Go through the records below and show every line with the string "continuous".

>>>>

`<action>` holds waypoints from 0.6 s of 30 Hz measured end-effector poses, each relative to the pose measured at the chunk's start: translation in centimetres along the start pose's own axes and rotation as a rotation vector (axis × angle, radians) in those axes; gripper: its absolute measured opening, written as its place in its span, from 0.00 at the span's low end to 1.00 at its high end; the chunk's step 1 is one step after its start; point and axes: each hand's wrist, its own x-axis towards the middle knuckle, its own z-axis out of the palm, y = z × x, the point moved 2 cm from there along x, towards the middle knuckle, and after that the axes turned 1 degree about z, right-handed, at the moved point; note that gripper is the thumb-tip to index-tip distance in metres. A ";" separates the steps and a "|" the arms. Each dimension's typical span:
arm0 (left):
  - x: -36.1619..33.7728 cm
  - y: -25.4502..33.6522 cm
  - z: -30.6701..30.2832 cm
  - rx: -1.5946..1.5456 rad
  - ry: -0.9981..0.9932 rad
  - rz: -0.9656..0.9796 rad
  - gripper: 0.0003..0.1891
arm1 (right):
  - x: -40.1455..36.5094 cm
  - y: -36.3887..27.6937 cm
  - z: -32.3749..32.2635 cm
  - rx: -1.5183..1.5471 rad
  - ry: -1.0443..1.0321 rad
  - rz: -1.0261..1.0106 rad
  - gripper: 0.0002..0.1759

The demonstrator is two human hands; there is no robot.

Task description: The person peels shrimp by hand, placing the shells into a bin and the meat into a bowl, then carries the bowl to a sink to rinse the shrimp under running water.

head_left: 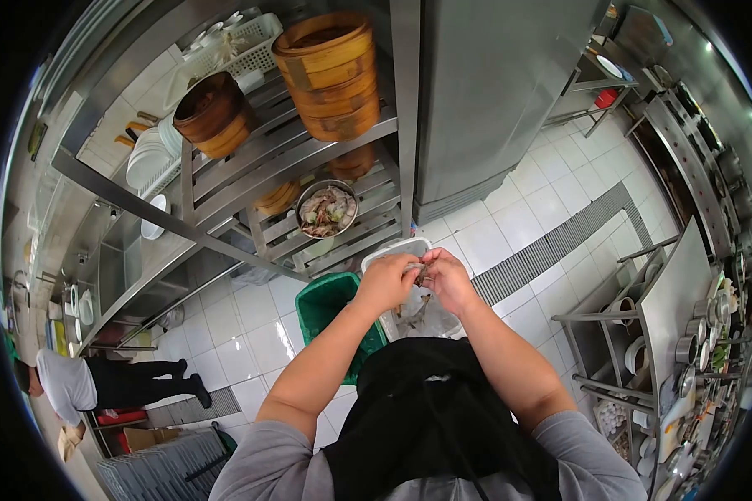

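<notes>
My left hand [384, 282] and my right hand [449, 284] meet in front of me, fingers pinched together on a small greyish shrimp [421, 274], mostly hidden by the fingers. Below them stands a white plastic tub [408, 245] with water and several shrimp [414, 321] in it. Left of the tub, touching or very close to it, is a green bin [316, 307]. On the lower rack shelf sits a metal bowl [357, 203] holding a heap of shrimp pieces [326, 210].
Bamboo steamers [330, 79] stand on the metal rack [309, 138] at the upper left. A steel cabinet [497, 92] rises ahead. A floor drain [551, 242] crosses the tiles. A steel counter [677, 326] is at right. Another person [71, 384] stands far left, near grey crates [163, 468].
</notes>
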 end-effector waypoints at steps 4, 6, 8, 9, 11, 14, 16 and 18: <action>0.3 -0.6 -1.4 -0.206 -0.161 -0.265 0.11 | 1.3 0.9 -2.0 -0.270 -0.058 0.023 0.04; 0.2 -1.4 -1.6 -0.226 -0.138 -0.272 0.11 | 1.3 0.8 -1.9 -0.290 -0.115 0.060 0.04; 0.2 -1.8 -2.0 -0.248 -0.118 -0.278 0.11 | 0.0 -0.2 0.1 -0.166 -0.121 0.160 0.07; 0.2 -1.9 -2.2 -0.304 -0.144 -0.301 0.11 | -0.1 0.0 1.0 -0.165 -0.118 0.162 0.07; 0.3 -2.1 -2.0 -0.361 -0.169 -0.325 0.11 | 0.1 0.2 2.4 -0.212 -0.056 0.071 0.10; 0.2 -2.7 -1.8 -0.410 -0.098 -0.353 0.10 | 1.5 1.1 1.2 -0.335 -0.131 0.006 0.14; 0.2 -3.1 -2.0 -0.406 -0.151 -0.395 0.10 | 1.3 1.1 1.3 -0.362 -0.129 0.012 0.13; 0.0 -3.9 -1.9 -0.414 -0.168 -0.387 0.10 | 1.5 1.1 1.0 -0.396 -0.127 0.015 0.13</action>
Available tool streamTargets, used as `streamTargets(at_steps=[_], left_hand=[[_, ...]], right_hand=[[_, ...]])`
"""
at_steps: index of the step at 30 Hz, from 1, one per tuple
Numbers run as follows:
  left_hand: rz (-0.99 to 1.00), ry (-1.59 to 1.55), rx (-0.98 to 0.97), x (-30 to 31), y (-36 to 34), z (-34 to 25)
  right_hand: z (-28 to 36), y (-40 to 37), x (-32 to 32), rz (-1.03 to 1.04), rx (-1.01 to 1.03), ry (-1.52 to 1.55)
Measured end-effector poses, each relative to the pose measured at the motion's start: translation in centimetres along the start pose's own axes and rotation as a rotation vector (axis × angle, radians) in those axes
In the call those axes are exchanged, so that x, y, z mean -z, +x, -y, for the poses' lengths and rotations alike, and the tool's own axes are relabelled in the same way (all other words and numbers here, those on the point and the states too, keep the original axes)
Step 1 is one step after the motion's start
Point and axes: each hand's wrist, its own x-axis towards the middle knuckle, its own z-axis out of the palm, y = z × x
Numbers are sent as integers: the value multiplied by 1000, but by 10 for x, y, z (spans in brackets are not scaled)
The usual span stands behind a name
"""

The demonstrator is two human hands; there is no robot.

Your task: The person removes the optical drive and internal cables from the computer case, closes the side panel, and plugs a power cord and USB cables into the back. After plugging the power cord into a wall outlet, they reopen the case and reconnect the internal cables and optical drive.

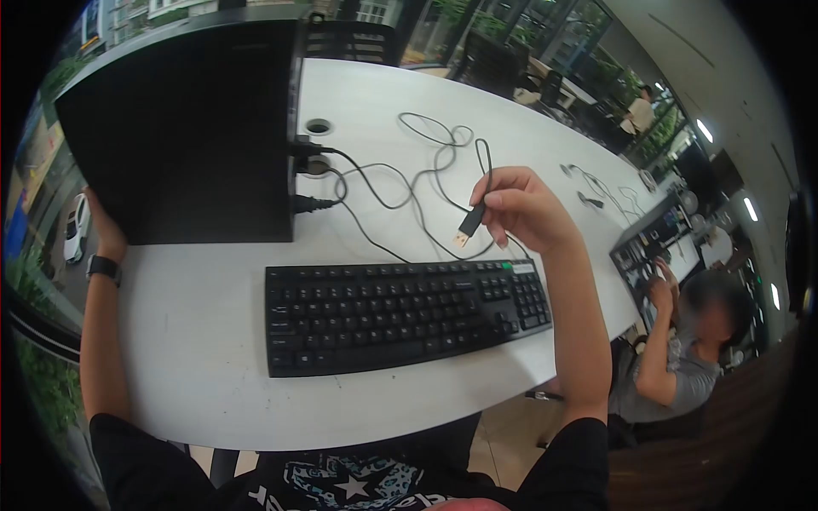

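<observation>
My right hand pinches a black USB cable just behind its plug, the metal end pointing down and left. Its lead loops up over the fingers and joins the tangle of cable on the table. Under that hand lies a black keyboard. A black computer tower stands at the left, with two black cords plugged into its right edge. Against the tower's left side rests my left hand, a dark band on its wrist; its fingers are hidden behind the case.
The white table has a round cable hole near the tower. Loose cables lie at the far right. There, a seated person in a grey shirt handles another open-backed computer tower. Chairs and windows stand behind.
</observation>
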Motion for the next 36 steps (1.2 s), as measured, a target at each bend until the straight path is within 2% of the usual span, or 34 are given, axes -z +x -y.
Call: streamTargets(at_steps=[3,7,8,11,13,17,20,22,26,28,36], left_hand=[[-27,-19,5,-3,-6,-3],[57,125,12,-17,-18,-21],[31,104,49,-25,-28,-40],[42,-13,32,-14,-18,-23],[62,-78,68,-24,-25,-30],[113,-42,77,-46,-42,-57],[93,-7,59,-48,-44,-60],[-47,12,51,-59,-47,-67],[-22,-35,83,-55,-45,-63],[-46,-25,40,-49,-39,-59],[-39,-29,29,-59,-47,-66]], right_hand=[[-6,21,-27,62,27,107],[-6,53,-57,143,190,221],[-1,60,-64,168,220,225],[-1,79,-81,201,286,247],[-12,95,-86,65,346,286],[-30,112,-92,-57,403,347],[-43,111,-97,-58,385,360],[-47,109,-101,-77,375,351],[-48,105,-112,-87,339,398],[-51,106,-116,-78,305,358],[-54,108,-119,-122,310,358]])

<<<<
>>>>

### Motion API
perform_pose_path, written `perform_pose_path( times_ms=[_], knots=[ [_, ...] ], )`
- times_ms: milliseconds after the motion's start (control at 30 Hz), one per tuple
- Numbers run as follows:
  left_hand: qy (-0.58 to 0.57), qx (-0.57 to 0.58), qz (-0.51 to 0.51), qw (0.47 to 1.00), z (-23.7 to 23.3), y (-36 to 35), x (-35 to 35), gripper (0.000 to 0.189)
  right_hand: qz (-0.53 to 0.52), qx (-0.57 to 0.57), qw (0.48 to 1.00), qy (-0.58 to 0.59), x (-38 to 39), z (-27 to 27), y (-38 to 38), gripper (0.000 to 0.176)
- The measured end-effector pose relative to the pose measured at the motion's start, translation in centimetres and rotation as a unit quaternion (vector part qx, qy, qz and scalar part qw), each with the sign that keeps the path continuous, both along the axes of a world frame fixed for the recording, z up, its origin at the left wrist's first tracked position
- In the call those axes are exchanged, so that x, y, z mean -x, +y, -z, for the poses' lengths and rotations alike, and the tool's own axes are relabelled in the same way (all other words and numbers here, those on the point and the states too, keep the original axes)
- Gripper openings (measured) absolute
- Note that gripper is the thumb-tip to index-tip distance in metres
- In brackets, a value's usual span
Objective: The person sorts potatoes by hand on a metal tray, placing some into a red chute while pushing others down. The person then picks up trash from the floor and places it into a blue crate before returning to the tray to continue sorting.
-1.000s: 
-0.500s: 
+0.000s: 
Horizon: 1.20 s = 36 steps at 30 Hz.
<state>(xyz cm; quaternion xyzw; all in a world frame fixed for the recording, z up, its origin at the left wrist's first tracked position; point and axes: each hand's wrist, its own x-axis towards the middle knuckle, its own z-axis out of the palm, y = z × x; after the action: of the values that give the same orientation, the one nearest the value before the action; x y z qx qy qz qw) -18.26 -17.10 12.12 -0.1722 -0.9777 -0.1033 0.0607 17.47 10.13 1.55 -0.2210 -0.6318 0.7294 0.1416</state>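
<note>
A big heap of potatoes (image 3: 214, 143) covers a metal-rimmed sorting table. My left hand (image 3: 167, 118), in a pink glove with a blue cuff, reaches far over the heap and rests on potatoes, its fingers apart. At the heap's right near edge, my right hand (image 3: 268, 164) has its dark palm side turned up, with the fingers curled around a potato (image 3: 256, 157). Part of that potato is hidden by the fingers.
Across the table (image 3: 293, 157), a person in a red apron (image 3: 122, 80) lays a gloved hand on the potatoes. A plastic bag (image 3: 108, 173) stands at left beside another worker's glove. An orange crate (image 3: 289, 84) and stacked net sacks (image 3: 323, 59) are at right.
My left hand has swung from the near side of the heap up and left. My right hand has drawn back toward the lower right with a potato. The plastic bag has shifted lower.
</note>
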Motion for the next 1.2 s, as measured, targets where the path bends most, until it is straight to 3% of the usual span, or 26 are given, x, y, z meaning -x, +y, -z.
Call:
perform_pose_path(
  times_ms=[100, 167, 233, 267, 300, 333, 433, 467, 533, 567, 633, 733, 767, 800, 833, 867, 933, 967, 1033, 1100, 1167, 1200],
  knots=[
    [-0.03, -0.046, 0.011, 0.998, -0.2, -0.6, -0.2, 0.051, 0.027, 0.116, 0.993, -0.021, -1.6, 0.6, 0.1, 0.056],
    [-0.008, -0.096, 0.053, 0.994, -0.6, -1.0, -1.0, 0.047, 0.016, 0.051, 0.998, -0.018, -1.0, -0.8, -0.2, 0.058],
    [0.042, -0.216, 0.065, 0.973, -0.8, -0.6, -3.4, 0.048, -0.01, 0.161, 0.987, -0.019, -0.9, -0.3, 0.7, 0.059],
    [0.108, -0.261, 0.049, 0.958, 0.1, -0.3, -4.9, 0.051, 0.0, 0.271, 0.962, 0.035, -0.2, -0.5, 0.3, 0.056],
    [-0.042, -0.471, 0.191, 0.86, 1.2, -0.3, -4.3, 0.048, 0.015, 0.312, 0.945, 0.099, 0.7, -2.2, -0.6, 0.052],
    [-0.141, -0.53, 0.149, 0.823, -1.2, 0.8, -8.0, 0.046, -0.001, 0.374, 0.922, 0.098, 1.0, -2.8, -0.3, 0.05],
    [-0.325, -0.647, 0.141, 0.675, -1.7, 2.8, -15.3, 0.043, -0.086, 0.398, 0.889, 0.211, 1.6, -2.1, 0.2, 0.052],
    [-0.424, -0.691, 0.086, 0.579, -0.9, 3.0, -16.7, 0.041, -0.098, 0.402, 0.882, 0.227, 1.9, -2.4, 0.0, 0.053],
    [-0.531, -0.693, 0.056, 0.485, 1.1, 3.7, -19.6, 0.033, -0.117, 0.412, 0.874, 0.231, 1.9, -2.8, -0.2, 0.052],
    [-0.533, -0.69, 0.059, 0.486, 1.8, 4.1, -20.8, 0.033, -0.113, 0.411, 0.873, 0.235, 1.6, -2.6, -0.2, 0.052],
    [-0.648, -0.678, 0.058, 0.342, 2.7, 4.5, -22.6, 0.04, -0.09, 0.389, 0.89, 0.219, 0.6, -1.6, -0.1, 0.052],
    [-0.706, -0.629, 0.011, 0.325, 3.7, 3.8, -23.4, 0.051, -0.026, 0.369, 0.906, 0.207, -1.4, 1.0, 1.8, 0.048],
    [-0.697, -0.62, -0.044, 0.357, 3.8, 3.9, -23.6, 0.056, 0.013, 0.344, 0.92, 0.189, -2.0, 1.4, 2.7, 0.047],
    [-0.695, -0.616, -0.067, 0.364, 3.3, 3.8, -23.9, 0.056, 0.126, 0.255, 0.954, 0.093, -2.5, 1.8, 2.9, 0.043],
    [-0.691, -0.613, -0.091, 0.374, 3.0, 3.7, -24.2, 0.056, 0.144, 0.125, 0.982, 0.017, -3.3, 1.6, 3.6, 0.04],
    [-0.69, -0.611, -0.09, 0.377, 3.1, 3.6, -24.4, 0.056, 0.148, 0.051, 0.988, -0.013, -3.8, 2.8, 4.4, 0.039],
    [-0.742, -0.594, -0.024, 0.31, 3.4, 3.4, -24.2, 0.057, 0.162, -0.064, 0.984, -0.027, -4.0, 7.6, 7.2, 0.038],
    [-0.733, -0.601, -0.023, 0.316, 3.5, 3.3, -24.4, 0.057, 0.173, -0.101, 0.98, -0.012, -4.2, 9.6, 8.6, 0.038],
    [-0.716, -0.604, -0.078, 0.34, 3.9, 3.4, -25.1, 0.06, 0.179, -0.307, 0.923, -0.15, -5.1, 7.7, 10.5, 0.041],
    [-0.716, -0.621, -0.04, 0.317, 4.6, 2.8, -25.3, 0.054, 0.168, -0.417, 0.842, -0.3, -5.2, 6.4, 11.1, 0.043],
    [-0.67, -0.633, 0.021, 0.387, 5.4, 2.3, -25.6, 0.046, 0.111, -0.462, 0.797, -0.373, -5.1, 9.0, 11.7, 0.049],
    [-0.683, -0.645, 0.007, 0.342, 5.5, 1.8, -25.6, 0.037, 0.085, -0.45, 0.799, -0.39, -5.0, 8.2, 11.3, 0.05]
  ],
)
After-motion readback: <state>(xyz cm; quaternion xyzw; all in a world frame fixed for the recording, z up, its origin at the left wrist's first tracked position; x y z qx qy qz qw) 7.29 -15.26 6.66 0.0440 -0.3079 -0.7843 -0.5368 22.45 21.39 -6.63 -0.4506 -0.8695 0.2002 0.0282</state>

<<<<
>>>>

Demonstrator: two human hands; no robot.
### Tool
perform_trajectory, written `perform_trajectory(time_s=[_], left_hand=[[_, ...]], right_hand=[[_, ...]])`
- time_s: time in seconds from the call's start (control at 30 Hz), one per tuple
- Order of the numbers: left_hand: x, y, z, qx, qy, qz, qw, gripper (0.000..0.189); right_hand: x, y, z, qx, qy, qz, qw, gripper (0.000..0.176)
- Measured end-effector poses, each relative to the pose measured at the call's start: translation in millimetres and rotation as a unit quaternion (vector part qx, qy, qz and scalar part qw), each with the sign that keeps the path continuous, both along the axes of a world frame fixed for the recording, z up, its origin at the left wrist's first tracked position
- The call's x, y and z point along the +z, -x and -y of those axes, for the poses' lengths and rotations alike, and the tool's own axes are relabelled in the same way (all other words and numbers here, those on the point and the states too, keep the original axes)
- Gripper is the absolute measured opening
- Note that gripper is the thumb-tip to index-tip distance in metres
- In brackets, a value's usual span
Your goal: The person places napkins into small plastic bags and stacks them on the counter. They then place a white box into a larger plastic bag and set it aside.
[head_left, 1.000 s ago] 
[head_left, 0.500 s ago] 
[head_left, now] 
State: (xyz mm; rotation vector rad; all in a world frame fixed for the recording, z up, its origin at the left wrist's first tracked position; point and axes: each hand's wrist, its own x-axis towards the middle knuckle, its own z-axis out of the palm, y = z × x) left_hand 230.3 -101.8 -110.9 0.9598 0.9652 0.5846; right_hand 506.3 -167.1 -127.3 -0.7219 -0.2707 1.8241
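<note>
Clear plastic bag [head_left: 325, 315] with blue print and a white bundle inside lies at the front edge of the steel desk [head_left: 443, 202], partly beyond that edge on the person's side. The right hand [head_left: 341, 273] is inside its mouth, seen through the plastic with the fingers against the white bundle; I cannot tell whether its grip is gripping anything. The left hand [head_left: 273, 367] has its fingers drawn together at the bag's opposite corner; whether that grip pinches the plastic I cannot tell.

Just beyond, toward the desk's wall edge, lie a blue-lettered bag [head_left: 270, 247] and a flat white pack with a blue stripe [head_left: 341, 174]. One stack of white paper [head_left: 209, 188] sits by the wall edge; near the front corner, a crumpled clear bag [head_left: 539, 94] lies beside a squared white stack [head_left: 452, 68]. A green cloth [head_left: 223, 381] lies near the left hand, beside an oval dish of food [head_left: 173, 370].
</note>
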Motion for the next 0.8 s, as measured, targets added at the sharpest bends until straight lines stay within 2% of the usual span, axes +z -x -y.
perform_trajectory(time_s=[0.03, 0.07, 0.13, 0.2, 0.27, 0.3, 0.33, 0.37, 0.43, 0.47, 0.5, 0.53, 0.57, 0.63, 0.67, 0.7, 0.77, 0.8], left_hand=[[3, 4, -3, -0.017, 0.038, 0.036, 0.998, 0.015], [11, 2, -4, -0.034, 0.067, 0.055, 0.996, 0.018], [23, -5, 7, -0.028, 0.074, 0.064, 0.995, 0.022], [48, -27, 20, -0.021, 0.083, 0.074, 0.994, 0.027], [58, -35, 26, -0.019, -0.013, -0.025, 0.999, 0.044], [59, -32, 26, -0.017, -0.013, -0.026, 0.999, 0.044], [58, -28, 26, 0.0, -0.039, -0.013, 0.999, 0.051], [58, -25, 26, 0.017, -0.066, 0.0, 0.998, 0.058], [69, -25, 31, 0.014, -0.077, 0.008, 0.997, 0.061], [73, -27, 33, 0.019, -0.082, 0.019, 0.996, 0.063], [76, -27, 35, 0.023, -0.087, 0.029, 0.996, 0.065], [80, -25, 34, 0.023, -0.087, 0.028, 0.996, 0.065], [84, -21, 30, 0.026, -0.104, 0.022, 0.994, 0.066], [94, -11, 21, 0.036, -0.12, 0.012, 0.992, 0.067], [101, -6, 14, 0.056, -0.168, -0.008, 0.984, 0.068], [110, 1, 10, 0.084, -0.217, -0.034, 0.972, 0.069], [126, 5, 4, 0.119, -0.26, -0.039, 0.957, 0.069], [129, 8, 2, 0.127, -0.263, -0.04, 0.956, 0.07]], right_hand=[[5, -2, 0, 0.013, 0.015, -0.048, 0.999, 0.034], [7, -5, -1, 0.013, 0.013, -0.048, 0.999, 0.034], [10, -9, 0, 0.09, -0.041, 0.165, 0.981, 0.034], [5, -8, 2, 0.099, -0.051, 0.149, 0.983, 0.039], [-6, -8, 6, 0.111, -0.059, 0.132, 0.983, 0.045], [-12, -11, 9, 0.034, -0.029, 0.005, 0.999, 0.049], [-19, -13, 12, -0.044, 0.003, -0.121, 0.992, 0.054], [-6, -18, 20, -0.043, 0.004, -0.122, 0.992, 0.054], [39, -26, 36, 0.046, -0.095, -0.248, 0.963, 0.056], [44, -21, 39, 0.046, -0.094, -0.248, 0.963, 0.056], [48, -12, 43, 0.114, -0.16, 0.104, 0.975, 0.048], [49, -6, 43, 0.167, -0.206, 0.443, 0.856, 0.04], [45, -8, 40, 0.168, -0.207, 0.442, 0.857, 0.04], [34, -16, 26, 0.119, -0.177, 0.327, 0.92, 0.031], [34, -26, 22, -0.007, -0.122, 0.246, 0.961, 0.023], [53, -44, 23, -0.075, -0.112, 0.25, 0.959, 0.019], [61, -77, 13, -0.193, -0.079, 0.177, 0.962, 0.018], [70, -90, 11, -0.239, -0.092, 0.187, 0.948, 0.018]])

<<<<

■ PROBLEM SOLUTION ■
- The measured end-effector pose relative to the pose measured at the motion's start, translation in centimetres and rotation as a unit quaternion (vector part qx, qy, qz and scalar part qw), each with the sign that keeps the path continuous, both along the axes of a world frame fixed for the recording, z up, its origin at the left wrist's first tracked position
- Measured end-effector poses, each relative to the pose measured at the call's start: translation in millimetres and rotation as a unit quaternion (vector part qx, qy, qz and scalar part qw), each with the sign that keeps the path continuous, both along the axes of a world frame fixed for the recording, z up, its origin at the left wrist's first tracked position

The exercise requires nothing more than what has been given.